Your assignment: Please return each line of the listing exactly as given.
=== Section Start ===
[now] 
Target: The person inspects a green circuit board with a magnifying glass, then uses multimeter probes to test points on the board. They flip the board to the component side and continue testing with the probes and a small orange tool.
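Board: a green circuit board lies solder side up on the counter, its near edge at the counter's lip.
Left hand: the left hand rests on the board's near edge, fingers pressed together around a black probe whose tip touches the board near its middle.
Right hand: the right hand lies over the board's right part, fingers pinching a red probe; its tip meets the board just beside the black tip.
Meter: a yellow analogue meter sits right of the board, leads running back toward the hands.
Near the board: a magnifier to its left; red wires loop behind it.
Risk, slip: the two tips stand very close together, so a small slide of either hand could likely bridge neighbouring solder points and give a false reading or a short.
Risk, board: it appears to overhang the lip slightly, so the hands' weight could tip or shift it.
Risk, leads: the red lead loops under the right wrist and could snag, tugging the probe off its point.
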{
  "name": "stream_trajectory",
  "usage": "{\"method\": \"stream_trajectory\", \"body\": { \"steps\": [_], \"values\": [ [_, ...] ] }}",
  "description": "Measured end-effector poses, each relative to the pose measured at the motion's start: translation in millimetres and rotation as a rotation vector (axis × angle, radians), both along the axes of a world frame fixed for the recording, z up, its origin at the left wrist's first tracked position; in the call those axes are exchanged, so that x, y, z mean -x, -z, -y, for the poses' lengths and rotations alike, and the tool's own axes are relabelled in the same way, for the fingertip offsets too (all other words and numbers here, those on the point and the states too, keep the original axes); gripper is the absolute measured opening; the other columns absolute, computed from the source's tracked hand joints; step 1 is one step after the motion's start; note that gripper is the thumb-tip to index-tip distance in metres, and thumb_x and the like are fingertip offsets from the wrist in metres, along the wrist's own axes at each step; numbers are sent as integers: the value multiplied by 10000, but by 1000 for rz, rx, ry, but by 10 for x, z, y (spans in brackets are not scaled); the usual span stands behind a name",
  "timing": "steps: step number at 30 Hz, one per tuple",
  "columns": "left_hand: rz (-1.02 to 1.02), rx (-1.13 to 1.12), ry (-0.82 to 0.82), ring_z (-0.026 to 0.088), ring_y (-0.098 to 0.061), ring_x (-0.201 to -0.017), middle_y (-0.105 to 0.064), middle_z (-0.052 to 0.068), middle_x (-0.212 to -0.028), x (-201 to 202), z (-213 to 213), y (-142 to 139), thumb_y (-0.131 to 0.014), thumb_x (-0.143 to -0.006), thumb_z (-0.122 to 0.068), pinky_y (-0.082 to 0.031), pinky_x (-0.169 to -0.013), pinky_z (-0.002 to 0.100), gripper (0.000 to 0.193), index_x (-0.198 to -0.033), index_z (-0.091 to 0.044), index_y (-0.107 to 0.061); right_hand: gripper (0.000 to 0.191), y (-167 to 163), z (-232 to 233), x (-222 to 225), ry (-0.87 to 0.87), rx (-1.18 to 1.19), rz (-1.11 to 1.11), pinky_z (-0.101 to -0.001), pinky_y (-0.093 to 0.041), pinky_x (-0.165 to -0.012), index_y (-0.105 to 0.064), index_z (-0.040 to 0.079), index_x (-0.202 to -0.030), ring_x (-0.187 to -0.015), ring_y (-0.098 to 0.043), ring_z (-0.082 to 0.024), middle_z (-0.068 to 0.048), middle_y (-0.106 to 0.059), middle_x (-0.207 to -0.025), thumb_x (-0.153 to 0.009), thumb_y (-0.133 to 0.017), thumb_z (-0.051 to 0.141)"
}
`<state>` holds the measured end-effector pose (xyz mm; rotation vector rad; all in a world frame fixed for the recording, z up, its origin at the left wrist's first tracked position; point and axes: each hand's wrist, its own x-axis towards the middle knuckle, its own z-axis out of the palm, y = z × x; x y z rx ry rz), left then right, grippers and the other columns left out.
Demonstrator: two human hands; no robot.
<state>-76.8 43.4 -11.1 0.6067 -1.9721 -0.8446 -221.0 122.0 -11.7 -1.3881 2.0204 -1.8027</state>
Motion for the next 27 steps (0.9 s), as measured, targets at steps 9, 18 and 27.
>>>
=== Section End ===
Written response:
[now] 
Target: The person inspects a green circuit board with a magnifying glass, then uses multimeter probes to test points on the board. They flip the board to the component side and continue testing with the probes and a small orange tool.
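Board: a green circuit board lies solder side up on the counter, its near edge at the counter's lip.
Left hand: the left hand rests on the board's near edge, fingers pressed together around a black probe whose tip touches the board near its middle.
Right hand: the right hand lies over the board's right part, fingers pinching a red probe; its tip meets the board just beside the black tip.
Meter: a yellow analogue meter sits right of the board, leads running back toward the hands.
Near the board: a magnifier to its left; red wires loop behind it.
Risk, slip: the two tips stand very close together, so a small slide of either hand could likely bridge neighbouring solder points and give a false reading or a short.
Risk, board: it appears to overhang the lip slightly, so the hands' weight could tip or shift it.
Risk, leads: the red lead loops under the right wrist and could snag, tugging the probe off its point.
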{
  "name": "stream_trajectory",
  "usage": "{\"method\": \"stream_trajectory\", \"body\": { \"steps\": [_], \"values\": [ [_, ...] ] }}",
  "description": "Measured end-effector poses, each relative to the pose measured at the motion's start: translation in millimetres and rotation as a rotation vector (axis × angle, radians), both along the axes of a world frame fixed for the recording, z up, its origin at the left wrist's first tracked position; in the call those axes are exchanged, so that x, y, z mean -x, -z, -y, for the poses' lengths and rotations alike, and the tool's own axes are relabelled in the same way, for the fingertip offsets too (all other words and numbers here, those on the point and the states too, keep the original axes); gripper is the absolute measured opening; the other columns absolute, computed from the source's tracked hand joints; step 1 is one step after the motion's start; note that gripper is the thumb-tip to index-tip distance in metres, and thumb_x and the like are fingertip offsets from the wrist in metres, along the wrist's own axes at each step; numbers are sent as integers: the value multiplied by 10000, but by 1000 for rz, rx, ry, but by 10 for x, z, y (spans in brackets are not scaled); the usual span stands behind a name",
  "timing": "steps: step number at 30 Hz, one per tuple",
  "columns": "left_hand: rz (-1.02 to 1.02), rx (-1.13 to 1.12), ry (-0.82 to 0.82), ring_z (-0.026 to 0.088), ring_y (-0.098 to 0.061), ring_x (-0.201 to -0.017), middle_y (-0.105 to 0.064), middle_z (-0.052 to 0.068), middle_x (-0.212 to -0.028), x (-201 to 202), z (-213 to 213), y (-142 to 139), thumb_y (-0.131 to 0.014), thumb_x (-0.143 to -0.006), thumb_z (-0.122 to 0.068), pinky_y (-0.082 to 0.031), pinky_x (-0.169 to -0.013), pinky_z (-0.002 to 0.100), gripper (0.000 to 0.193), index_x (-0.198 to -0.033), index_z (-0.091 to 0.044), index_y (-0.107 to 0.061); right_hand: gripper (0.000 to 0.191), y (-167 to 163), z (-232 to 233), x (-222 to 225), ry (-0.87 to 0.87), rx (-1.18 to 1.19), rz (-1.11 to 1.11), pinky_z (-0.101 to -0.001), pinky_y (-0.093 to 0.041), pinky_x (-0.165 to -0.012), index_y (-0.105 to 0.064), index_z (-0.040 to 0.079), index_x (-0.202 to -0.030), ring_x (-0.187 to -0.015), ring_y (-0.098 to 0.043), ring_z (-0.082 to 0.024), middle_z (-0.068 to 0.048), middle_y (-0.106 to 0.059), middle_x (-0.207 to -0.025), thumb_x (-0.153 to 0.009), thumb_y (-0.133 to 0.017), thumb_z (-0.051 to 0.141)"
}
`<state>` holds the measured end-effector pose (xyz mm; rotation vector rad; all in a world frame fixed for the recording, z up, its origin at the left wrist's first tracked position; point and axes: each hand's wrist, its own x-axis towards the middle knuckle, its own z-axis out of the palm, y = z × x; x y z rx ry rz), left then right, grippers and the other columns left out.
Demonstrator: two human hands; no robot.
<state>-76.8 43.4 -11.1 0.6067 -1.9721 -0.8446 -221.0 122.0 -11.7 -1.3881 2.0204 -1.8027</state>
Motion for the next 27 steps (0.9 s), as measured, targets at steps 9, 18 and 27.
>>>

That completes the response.